Future Value Consultants (FVC) recently published an article on the performance of capital protection barriers since the start of the year. The analysis looks at stock market falls and volatility in early 2020 and examines how UK structured products have fared as a result.

In the article, Tim Mortimer, Managing Director of FVC,  highlights the extreme volatility experienced by the FTSE 100 during the Coronavirus pandemic, “FTSE-100 volatility for the first three months of 2020 was 44%, compared to an average since 1984 of less than 16%.”

With most structured products on the market considered capital-at-risk, the capital protection barriers are starting to be tested.
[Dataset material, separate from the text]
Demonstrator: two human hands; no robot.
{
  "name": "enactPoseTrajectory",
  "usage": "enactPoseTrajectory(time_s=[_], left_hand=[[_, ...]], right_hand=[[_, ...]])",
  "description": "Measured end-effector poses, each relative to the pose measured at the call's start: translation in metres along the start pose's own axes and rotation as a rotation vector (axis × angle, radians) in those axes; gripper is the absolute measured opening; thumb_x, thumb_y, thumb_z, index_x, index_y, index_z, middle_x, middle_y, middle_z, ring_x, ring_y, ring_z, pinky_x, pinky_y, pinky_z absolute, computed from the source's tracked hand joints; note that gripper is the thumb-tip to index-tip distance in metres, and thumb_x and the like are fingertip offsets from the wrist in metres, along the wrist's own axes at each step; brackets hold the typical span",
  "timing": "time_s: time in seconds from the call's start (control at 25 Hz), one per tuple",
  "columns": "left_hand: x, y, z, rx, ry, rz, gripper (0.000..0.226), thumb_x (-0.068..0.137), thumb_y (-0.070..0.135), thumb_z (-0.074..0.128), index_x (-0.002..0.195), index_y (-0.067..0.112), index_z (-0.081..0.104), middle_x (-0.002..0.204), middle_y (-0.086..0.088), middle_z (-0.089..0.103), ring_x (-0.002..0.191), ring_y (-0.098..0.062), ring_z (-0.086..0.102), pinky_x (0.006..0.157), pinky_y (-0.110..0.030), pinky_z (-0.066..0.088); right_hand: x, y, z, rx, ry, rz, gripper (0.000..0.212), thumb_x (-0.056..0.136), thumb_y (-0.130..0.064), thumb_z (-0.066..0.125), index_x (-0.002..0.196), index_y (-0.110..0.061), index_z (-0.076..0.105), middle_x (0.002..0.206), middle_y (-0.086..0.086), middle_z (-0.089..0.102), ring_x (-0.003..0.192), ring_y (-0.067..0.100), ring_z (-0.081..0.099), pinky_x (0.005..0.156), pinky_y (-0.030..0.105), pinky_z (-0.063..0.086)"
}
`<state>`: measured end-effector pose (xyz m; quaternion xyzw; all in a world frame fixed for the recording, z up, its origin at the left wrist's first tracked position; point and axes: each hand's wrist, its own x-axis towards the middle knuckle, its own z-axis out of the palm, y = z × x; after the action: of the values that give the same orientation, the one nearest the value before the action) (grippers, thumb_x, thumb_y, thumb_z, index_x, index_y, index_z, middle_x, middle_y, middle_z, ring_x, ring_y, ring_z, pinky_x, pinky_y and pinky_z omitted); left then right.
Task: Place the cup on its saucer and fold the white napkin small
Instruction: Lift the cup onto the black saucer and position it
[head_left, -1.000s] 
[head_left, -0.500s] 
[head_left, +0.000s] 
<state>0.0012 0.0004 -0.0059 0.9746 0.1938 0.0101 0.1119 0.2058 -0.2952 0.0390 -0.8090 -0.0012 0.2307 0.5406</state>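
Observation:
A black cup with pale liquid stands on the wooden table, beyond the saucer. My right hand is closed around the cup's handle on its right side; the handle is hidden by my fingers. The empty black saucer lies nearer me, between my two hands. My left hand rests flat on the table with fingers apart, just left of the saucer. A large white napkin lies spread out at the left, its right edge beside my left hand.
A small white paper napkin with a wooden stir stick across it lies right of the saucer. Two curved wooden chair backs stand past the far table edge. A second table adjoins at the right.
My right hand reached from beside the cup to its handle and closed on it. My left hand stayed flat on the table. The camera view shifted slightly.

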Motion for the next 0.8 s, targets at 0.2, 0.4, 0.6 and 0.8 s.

Many retail SPs today have a barrier of around 60-70% and those that started at the peak of the FTSE-100 will be operating close to, or below their respective barriers right now. Thankfully, they are likely years away from actually needing to compare the capital protection barrier and have time to recover.

“Subsequent developments in February and March 2020 produced some very large falls and overall the index lost nearly 24% from the end of 2019 to the time of writing (8 April 2020), standing at a level of 5840. Slightly earlier, on 23 March 2020 it had its lowest close of the year to date, finishing at 4993, down 34% on the year”

A silver lining to the drop in index levels is that plans striking now and in the near future will benefit from the lower entry and investors in those plans will expect higher chances of payoff once markets begin to recover.

Finally, Mortimer says “We can therefore conclude that If markets move sideways or better, not a single FTSE-100 linked UK structured product that is in-force today will lose money. No product is immediately at risk of further short term moves since the first barrier is not active until next year, and no barrier until 2022 is above 4173, a level far below where the FTSE-100 is today.” thus highlighting the key factor of including capital protection barriers into a structured product to weather storms such as the pandemic we are all currently experiencing.